Any test that humans can pass and AIs cannot is a stepping stone on the way to AGI.

When you run out of such tests then it's evidence that you have reached AGI. The point of these tests is to define AGI objectively as the inability to devise tests that humans have superiority on.

gordonhart 10 hours ago|||

The point is still to test frontier models at the limit of their capabilities, regardless of how it's branded. If we're still capable of doing so in 2057 I'll upvote the ARC-AGI-26 launch post!

futureshock 9 hours ago|||

Well yes, that is exactly the point! The very purpose of the ARC AGI benchmarks is to find a pure reasoning task that humans are very good at and AI is very bad at. Companies then race each other to get a high score on that benchmark. Sure there’s going to be a lot of “studying for the test” and benchmaxing, but once a benchmark gets close to being saturated, ARC releases a new benchmark with a new task the AI is terrible at. This will rinse and repeat till ARC can find no reasoning task that AI cannot do that a human could. At that point we will effectively have AGI.

I believe the CEO of ARC has said they expect us to get to ARC-AGI-7 before declaring AGI.

didibus 9 hours ago|||

It helps the model makers have a harness to optimize for in their next model version.

They'll specifically work to pass the next version of ARC-AGI, by evaluating what kind of dataset is missing that if they trained on would have their model pass the new version.

They ideally don't directly train on the ARC-AGI itself, but they can train in similar problems/datasets to hope to learn the skills that than transfer to also solving for the real ARC-AGI.

The point is that, a new version of ARC-AGI should help the next model be smarter.

tibbar 10 hours ago|||

The point is that ideally the models keep improving until they can solve problems people care about. Which is already partly true, but there are lots of problems that are still out of reach.

minimaxir 10 hours ago|||

It's semvar.

refulgentis 9 hours ago||

You’re absolutely right to point it out.

LLMs weren’t supposed to solve 1, they did, so we got 2 and it really wasn’t supposed to be solvable by LLMs. It was, and as soon as it started creeping up we start hearing about 3: It’s Really AGI This Time.

I don’t know what Francois’ underlying story is, other than he hasn’t told it yet.

One of a few moments that confirmed it for me was when he was Just Asking Questions re: if Anthropic still used SaaS a month ago, which was an odd conflation of a hyperbolic reading of a hyperbolic stonk market bro narrative (SaaS is dead) and low-info on LLMs (Claude’s not the only one that can code) and addressing the wrong audience (if you follow Francois, you’re likely neither of those poles)
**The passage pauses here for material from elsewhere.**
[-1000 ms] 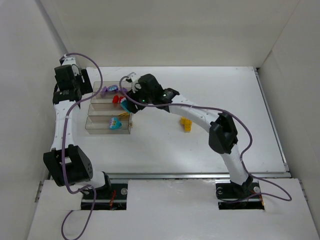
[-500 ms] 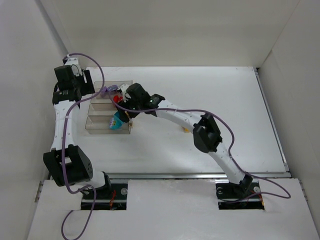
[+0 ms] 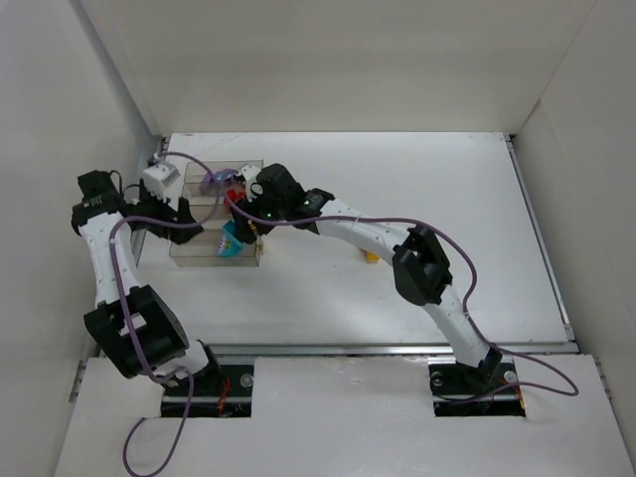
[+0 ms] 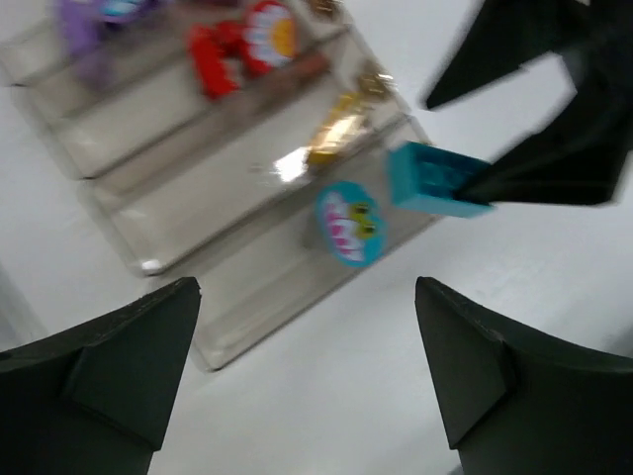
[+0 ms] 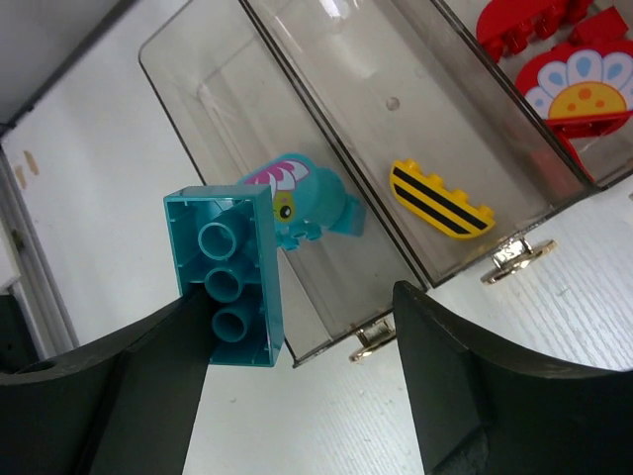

At this point I’d be more interested in a write up from Francois about where he is intellectually than an LLM that got 100% on this. It’s like when Yann would repeat endlessly that LLMs are definitionally dumber than housecats. Maybe, in some specific way that makes sense to you. You’re brilliant. But there’s a translation gap between Mount Olympus and us plebes, and you’re brilliant enough to know that too. So it comes across as trolling and boring.